Give the count of lines in the records that contain the string "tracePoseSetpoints", and write nothing but that number.

*-*-*

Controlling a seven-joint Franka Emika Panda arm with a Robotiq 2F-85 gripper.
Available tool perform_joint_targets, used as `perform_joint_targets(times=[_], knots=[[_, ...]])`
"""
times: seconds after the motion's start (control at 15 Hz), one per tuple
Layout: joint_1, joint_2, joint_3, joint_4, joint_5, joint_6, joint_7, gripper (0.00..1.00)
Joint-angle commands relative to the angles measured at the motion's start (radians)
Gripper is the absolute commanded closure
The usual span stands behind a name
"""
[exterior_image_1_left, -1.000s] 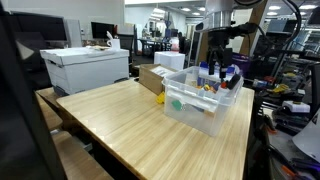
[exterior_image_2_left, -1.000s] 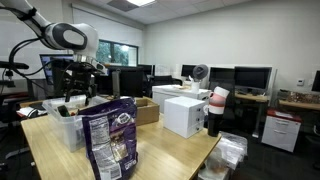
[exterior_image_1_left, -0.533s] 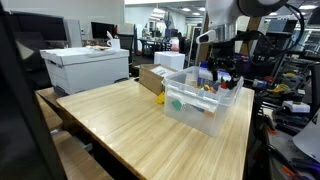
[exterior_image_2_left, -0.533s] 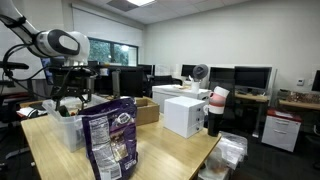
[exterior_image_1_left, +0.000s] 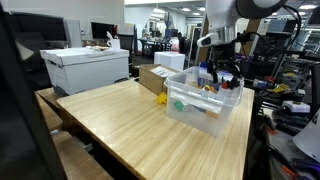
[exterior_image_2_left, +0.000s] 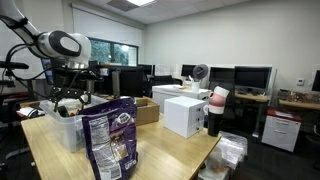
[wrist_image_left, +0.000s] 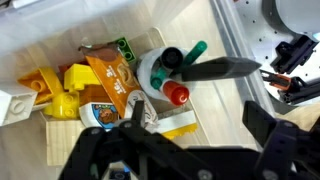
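plastic bin (exterior_image_1_left: 196, 112) on the wooden table (exterior_image_1_left: 120, 125) holds the red-capped bottle (wrist_image_left: 177, 95) beside an orange packet (wrist_image_left: 110, 78), the gripper (wrist_image_left: 195, 128) hanging wide open just above; a straight, centred drop would likely clear the clutter around it

Clear bin (exterior_image_1_left: 198, 112), open-topped, holding markers (wrist_image_left: 212, 68), yellow blocks (wrist_image_left: 68, 88), orange packet (wrist_image_left: 110, 78) (all jumbled)
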Motion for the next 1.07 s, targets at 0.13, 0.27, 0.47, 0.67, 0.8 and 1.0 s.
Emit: perform_joint_targets(times=[0.13,0.27,0.47,0.67,0.8,1.0], knots=[[0.002,-0.006,-0.001,-0.019,-0.010,0.066,-0.043,0.00],[-0.002,-0.001,0.000,-0.017,-0.033,0.085,-0.047,0.00],[-0.010,0.013,-0.007,-0.018,-0.064,0.073,-0.067,0.00],[-0.020,0.014,-0.017,-0.042,-0.082,0.111,-0.056,0.00],[-0.029,0.020,-0.025,-0.061,-0.111,0.133,-0.040,0.00],[-0.040,0.021,-0.021,-0.077,-0.162,0.162,-0.013,0.00]])
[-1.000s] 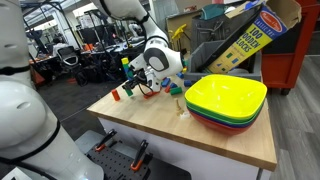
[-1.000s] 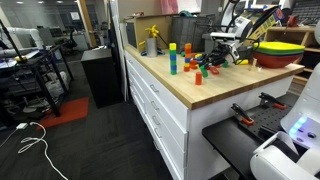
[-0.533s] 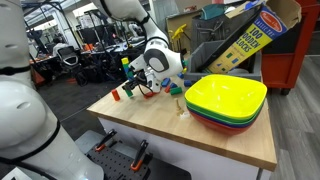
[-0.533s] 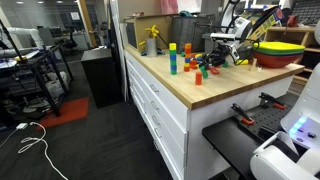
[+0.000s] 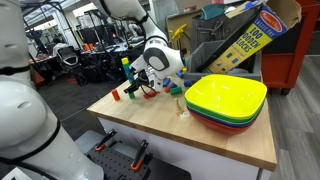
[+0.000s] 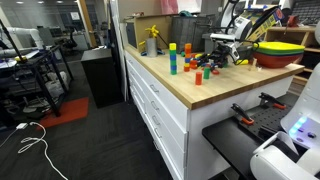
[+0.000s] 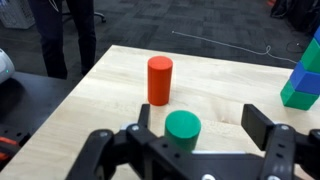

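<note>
The wooden desk [image 5: 175,128], fitted with drawers, carries every item. A nested stack of bowls [image 5: 226,100], yellow on top, occupies one end. In both exterior views the white robot arm [image 5: 160,56] reaches down over a scatter of coloured blocks [image 6: 192,66] near the other end.

In the wrist view the gripper [image 7: 200,122] hangs low over the desk with its fingers [image 7: 262,125] spread wide. A green cylinder [image 7: 182,128] stands upright on the desk between them, nearer one finger and clear of the other. A blue-on-green block stack [image 7: 303,78] stands off to one side. A red cylinder [image 7: 159,80] stands upright just beyond the green one, not touching it.

Status, as judged: the green cylinder rests on the desk unclamped. The fingers bracket it, but nothing is gripped or lifted.
</note>
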Robot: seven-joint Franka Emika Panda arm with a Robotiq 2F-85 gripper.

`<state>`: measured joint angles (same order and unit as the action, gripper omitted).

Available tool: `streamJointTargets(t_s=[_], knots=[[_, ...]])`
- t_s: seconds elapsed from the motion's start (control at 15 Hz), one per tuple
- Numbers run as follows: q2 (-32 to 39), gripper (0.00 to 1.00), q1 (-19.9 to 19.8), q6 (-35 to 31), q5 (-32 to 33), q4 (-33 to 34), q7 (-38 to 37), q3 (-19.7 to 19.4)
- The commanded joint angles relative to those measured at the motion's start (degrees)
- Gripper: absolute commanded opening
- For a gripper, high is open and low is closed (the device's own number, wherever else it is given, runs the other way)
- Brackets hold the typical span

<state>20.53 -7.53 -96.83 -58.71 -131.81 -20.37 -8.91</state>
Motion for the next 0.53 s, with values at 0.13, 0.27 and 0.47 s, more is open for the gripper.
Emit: streamJointTargets(t_s=[0.13,0.27,0.47], knots=[[-9.80,1.00,2.61,-11.41,8.67,-4.56,1.70,-1.14],[-13.35,1.00,2.84,-16.11,12.34,-6.77,1.93,-0.79],[-18.78,1.00,3.00,-23.50,17.80,-10.66,2.20,0.10]])
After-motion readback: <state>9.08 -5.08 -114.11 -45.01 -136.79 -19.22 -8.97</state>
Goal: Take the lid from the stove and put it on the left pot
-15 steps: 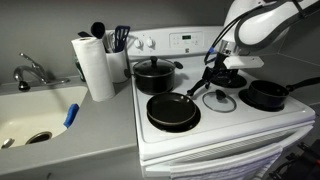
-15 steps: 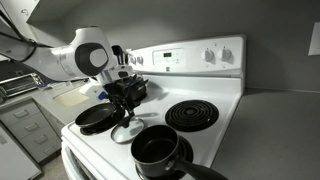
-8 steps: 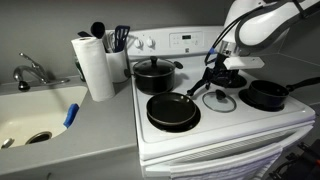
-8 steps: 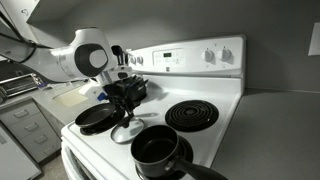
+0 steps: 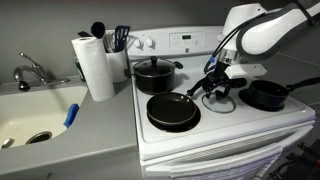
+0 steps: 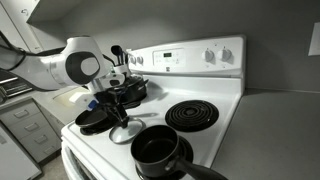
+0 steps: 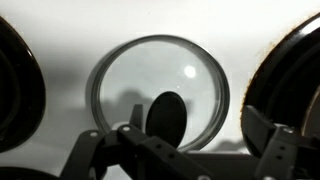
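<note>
Gripper [image 5: 213, 88] lower, above lid [image 7: 150, 80]

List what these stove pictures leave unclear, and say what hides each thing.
Lid: in an exterior view the gripper covers part of it, so contact cannot be judged.
Small pot: its handle runs off the bottom edge in an exterior view.
Tall pot: contents hidden by its black cover in both exterior views.
Stove: dial markings too small in both exterior views.
</note>
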Available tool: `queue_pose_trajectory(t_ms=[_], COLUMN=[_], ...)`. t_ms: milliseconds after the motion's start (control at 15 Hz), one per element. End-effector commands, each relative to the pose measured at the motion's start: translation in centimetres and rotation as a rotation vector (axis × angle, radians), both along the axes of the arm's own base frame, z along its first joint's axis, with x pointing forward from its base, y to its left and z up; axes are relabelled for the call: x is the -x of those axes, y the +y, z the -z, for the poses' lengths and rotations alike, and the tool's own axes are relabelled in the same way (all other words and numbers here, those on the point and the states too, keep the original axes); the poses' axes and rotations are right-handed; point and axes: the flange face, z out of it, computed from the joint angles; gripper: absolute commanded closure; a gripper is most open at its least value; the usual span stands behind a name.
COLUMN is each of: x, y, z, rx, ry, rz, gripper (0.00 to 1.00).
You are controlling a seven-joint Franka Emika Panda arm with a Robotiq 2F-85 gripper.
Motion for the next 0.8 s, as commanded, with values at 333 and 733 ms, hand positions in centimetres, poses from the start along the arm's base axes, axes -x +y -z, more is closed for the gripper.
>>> queue_pose_trajectory(t_ms=[333, 733], x=[3.2, 1.9], y=[-3.8, -5.4], z=[-0.6, 1.3], rx=[0.036, 0.016], ry=[-0.062, -0.113], rz=[0.031, 0.033], gripper=[0.0, 0.0])
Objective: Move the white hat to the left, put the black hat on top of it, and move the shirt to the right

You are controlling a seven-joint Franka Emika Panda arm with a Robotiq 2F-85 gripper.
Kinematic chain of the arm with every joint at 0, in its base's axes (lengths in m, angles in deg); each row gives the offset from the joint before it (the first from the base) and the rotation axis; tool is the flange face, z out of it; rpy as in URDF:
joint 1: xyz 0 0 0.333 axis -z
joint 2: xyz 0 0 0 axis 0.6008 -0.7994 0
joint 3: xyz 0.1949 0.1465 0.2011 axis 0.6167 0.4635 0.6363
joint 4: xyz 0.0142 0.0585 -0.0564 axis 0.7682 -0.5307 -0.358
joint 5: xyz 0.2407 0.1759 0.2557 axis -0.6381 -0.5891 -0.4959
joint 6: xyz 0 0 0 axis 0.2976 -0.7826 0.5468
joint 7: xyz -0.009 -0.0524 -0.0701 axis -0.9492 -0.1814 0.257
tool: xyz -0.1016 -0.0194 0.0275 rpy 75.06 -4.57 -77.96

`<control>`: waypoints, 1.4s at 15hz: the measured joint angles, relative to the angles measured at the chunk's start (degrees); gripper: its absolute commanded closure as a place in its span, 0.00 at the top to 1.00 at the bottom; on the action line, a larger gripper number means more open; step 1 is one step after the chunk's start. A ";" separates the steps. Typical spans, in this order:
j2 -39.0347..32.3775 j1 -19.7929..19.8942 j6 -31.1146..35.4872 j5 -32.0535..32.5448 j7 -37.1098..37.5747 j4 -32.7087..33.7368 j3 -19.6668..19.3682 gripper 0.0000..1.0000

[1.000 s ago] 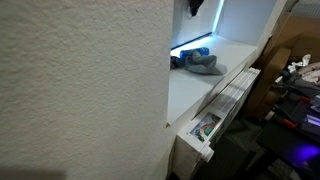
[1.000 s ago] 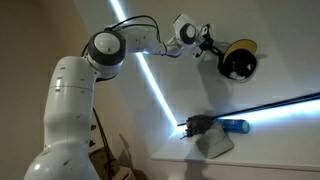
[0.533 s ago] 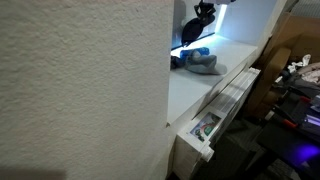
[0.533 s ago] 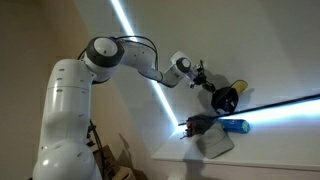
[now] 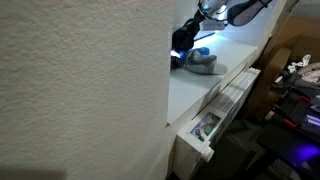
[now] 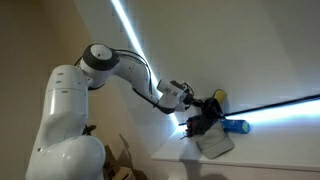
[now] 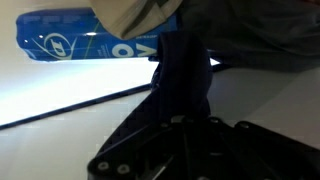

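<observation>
My gripper (image 6: 203, 110) is shut on the black hat (image 6: 200, 123) and holds it low over the white shelf, just above the other cloth items. In an exterior view the gripper (image 5: 197, 28) and the black hat (image 5: 183, 40) hang at the back of the shelf. The white hat (image 6: 215, 143) lies on the shelf below, grey in shadow (image 5: 206, 65). A bright blue item with white print (image 6: 235, 127) lies beside it. In the wrist view the black hat (image 7: 182, 75) hangs from the gripper (image 7: 180, 95), with the blue item (image 7: 75, 45) and pale cloth (image 7: 135, 12) beyond.
The white shelf (image 5: 195, 90) ends at a front edge with a rail (image 5: 235, 90). A textured wall (image 5: 80, 80) blocks the near side. A bright light strip (image 6: 280, 105) runs along the back. Clutter stands on the floor (image 5: 295, 90).
The arm has come down and inward with the black hat, from high above the shelf to just over the white hat and the blue item.
</observation>
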 measured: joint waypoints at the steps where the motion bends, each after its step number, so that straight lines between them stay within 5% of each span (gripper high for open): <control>1: -0.12 -3.44 3.28 5.06 4.34 -0.42 -4.23 0.01; 4: -0.21 -13.25 9.13 16.85 15.50 -0.55 -15.56 0.01; 7: 0.85 -19.67 9.56 21.40 19.69 -1.72 -19.87 0.01; 11: 8.61 -17.95 9.56 19.01 11.59 -11.72 -11.78 0.01; 17: 23.12 -2.17 18.89 7.57 -5.62 -32.81 5.63 0.01; 21: 27.41 -0.06 25.69 23.83 5.48 -40.43 6.26 0.01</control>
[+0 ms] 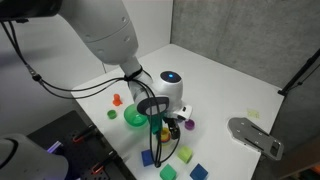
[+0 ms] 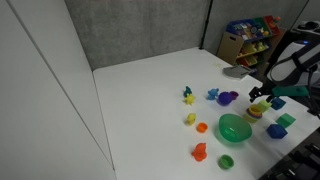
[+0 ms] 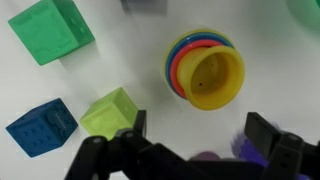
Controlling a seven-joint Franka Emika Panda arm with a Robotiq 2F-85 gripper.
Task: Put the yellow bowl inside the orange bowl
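Note:
In the wrist view the yellow bowl sits nested inside the orange bowl, of which only the orange-red rim shows. Blue and green rims show beneath, so the bowls form a small stack on the white table. My gripper is open and empty, its two dark fingers apart just beside the stack and not touching it. In an exterior view the stack stands right of the big green bowl, with my gripper just above it.
A green cube, a yellow-green cube and a blue cube lie near the stack. A purple bowl, small toy pieces and a grey object lie around the table.

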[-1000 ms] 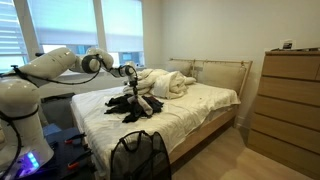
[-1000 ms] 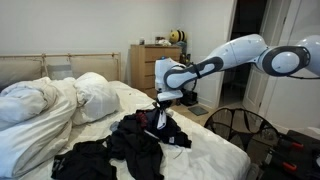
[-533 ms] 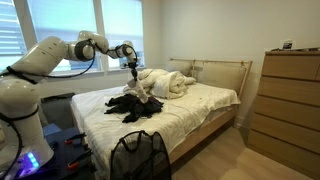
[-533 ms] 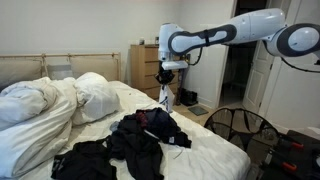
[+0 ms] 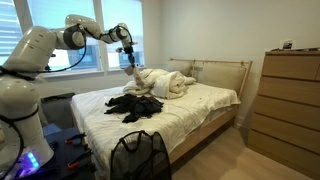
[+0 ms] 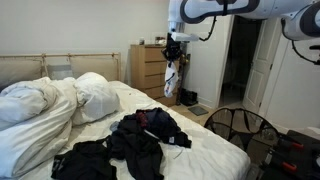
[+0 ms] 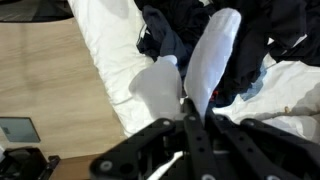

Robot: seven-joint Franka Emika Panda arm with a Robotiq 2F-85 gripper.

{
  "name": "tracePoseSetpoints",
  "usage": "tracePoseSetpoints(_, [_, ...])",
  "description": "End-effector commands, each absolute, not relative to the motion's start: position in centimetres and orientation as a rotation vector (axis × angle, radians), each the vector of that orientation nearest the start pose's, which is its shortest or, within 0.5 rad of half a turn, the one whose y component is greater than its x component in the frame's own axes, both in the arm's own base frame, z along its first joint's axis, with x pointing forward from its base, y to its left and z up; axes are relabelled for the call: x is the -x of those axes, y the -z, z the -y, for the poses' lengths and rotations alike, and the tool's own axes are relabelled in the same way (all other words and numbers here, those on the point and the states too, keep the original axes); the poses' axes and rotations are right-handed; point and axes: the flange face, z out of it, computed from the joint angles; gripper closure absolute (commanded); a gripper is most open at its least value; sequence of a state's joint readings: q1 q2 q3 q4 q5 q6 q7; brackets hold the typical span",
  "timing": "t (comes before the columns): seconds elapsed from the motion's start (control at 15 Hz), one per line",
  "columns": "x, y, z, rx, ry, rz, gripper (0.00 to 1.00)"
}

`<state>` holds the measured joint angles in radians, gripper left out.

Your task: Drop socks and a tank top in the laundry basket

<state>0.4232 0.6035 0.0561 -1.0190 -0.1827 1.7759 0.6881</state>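
Observation:
My gripper is raised high above the bed and is shut on a white sock-like garment that hangs straight down from the jaws. In an exterior view the gripper and the hanging garment show in front of the dresser. In the wrist view the jaws pinch the white cloth, with a second white piece beside it. A pile of dark clothes lies on the bed below. The black mesh laundry basket stands on the floor by the bed's foot.
The white bed has a bunched duvet and pillows near the headboard. A wooden dresser stands by the wall, and another behind the bed. Windows are behind the arm. The robot base is beside the bed.
My gripper has lifted from the dark pile to high above the bed, carrying the white garment up with it. The pile and basket have not moved.

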Motion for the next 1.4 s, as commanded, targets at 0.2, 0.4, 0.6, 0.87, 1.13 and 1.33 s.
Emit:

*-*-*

### [Final answer]
2